_Study material_

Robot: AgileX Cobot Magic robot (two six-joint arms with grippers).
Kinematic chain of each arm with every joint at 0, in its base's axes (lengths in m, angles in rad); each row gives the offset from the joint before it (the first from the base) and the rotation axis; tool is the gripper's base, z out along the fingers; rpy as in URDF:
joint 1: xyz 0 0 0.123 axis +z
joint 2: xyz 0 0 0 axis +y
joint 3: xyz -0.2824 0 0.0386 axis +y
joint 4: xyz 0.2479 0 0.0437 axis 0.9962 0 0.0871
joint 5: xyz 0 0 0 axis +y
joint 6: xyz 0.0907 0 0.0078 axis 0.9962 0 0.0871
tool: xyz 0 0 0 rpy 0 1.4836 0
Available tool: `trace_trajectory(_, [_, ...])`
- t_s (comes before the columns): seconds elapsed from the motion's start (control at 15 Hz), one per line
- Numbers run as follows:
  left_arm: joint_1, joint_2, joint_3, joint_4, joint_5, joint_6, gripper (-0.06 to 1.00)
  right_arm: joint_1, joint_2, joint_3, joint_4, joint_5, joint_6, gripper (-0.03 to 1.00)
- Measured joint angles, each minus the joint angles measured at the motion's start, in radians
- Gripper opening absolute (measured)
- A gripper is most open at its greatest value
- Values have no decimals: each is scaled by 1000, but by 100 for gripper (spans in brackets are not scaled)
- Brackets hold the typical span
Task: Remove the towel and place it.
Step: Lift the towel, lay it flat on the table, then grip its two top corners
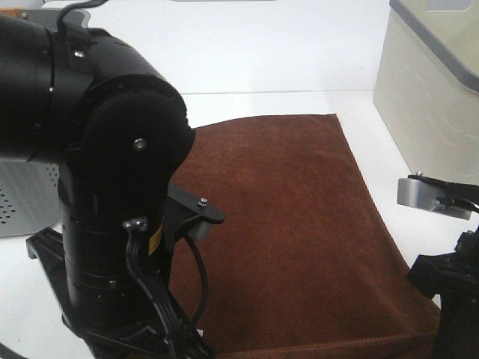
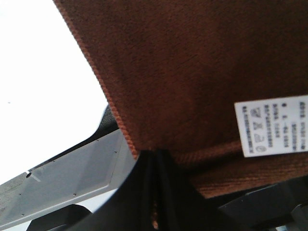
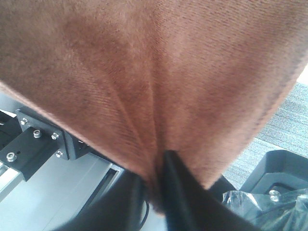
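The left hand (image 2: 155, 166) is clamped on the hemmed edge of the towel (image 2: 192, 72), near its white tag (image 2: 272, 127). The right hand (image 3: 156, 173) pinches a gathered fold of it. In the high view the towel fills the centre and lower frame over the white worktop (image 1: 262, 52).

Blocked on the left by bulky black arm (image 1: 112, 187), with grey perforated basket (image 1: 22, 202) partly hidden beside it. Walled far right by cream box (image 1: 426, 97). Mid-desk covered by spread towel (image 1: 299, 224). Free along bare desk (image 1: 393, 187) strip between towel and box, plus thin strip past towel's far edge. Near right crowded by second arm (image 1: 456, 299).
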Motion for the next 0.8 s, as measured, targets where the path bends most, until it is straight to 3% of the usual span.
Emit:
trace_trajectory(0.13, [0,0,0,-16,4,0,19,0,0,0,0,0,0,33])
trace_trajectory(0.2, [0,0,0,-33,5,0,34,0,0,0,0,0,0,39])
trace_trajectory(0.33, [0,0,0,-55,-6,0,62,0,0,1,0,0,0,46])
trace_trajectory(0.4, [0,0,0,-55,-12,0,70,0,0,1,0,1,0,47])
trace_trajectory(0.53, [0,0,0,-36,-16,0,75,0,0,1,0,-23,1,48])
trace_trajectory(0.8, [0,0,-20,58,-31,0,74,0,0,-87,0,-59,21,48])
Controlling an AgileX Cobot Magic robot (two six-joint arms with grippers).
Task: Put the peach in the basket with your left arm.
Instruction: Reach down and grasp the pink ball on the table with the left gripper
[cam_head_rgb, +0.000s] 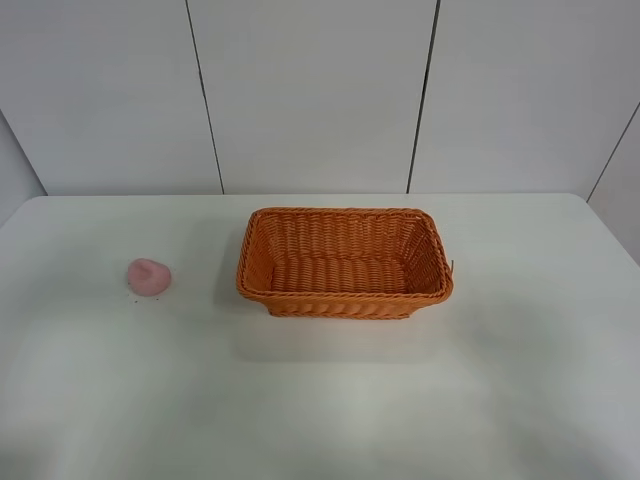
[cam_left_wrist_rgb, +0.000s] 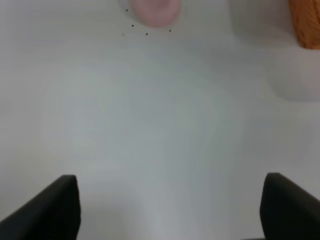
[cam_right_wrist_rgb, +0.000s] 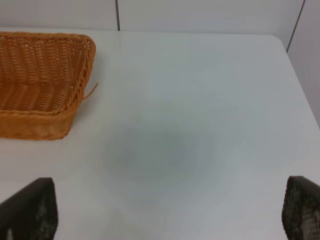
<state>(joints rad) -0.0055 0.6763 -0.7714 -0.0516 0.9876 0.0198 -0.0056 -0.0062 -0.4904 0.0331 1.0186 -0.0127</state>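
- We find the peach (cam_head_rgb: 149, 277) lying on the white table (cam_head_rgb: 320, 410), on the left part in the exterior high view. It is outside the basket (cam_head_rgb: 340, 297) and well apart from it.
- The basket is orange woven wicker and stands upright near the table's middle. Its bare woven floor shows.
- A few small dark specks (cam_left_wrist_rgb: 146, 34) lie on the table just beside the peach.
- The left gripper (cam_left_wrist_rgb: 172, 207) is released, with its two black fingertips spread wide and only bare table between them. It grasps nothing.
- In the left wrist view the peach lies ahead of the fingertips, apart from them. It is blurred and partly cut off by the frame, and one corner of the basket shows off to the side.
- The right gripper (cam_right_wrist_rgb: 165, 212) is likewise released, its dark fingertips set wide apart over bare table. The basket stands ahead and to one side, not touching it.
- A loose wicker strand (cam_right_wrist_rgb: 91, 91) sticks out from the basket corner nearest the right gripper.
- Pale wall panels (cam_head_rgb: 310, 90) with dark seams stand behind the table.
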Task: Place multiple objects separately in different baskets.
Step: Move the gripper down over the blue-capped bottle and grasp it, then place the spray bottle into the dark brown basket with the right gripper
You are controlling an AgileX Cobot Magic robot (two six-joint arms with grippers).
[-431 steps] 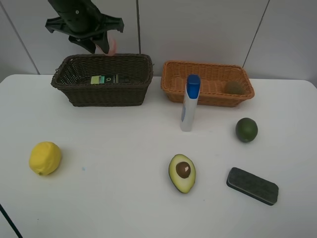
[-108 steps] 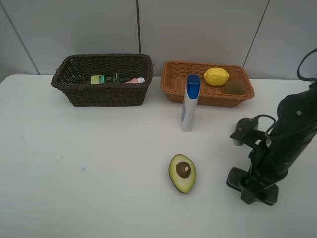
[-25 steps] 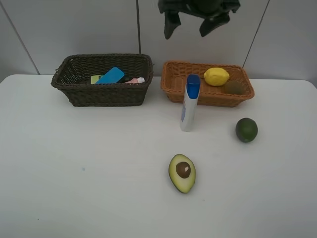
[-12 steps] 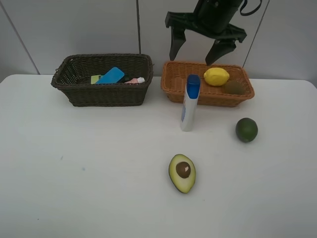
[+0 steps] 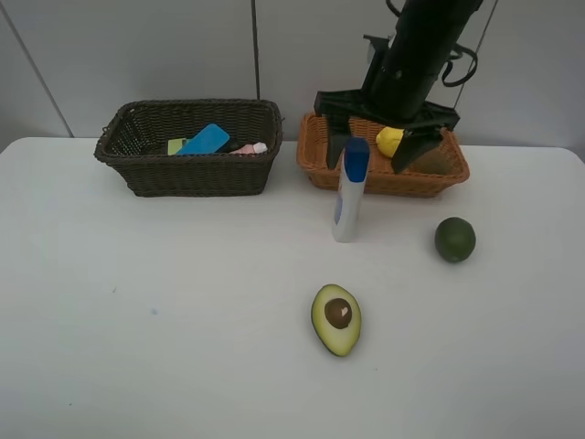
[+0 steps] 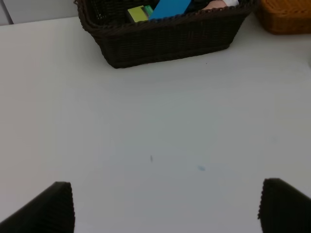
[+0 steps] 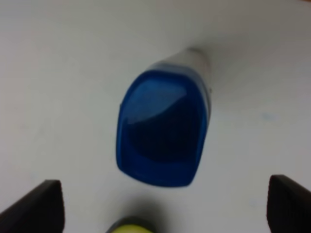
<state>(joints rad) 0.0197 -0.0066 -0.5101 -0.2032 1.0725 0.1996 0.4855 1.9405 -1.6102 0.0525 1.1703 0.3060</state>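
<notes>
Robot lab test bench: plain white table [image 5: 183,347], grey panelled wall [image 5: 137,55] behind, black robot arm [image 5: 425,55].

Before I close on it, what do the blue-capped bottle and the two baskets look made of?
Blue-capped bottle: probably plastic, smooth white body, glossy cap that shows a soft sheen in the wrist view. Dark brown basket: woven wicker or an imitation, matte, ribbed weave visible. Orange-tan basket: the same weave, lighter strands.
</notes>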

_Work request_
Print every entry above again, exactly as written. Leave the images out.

_Written response_
Robot: AgileX Cobot Magic robot (two six-joint arms with grippers).
Kinematic chain of each arm with every joint at 0, in its base's axes (lengths in m, angles in rad); each row gives the offset from the joint before it (the first from the base) and the rotation axis; tool is the gripper's base, z out along the fingers; rpy as in URDF:
joint 1: xyz 0 0 0.123 axis +z
joint 2: xyz 0 0 0 axis +y
joint 3: xyz -0.2824 0 0.0386 axis +y
joint 4: xyz 0.2479 0 0.0437 axis 0.9962 0 0.0871
joint 5: xyz 0 0 0 axis +y
joint 6: xyz 0.0907 0 0.0078 axis 0.9962 0 0.0871
tool: xyz 0 0 0 rpy 0 1.4836 0
Available tool: `trace_trajectory(_, [_, ...])`
- t_s (comes before the columns): seconds elapsed from the motion's start (control at 15 Hz), one per line
- Numbers run as follows:
  left_arm: joint_1, joint_2, joint_3, joint_4, joint_5, joint_6, gripper (-0.06 to 1.00)
  right_arm: joint_1, joint_2, joint_3, joint_4, joint_5, joint_6, gripper (-0.03 to 1.00)
- Measured joint angles, each minus the joint angles measured at the motion's start, in radians
- Gripper opening absolute (measured)
- A gripper is most open at its greatest value
- Values have no decimals: each is scaled by 1000, but by 100 for gripper (spans in brackets are not scaled)
- Brackets hold the typical span
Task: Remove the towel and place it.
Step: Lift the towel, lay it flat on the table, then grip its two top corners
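The left hand (image 2: 155, 166) is clamped on the hemmed edge of the towel (image 2: 192, 72), near its white tag (image 2: 272, 127). The right hand (image 3: 156, 173) pinches a gathered fold of it. In the high view the towel fills the centre and lower frame over the white worktop (image 1: 262, 52).

Blocked on the left by bulky black arm (image 1: 112, 187), with grey perforated basket (image 1: 22, 202) partly hidden beside it. Walled far right by cream box (image 1: 426, 97). Mid-desk covered by spread towel (image 1: 299, 224). Free along bare desk (image 1: 393, 187) strip between towel and box, plus thin strip past towel's far edge. Near right crowded by second arm (image 1: 456, 299).
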Motion for the next 0.8 s, as measured, targets where the path bends most, until it is straight to 3% of the usual span.
Emit:
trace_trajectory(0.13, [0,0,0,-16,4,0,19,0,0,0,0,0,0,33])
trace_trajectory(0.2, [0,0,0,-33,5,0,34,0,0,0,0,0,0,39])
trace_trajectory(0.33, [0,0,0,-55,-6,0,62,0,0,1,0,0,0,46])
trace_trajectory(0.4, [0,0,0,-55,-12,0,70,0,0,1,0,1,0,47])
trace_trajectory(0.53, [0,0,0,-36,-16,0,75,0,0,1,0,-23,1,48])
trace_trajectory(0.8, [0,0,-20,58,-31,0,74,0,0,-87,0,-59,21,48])
Controlling an AgileX Cobot Magic robot (two six-joint arms with grippers).
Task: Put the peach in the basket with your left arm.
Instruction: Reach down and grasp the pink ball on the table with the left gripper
[cam_head_rgb, +0.000s] 
[cam_left_wrist_rgb, +0.000s] 
[cam_right_wrist_rgb, +0.000s] 
<state>(joints rad) -0.0055 0.6763 -0.7714 -0.0516 0.9876 0.0198 -0.0056 -0.0062 -0.4904 0.0331 1.0186 -0.0127</state>
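- We find the peach (cam_head_rgb: 149, 277) lying on the white table (cam_head_rgb: 320, 410), on the left part in the exterior high view. It is outside the basket (cam_head_rgb: 340, 297) and well apart from it.
- The basket is orange woven wicker and stands upright near the table's middle. Its bare woven floor shows.
- A few small dark specks (cam_left_wrist_rgb: 146, 34) lie on the table just beside the peach.
- The left gripper (cam_left_wrist_rgb: 172, 207) is released, with its two black fingertips spread wide and only bare table between them. It grasps nothing.
- In the left wrist view the peach lies ahead of the fingertips, apart from them. It is blurred and partly cut off by the frame, and one corner of the basket shows off to the side.
- The right gripper (cam_right_wrist_rgb: 165, 212) is likewise released, its dark fingertips set wide apart over bare table. The basket stands ahead and to one side, not touching it.
- A loose wicker strand (cam_right_wrist_rgb: 91, 91) sticks out from the basket corner nearest the right gripper.
- Pale wall panels (cam_head_rgb: 310, 90) with dark seams stand behind the table.
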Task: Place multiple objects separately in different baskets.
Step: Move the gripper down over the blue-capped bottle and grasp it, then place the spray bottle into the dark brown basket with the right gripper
You are controlling an AgileX Cobot Magic robot (two six-joint arms with grippers).
[-431 steps] 
[-108 steps] 
[-25 steps] 
[-12 steps] 
[+0 steps] 
[+0 steps] 
[+0 steps] 
<state>(joints rad) 0.0197 -0.0066 -0.5101 -0.2032 1.0725 0.1996 0.4855 1.9405 -1.6102 0.0525 1.1703 0.3060</state>
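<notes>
Robot lab test bench: plain white table [image 5: 183,347], grey panelled wall [image 5: 137,55] behind, black robot arm [image 5: 425,55].

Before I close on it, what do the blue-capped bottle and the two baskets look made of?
Blue-capped bottle: probably plastic, smooth white body, glossy cap that shows a soft sheen in the wrist view. Dark brown basket: woven wicker or an imitation, matte, ribbed weave visible. Orange-tan basket: the same weave, lighter strands.
</notes>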

Nothing further is required of this output.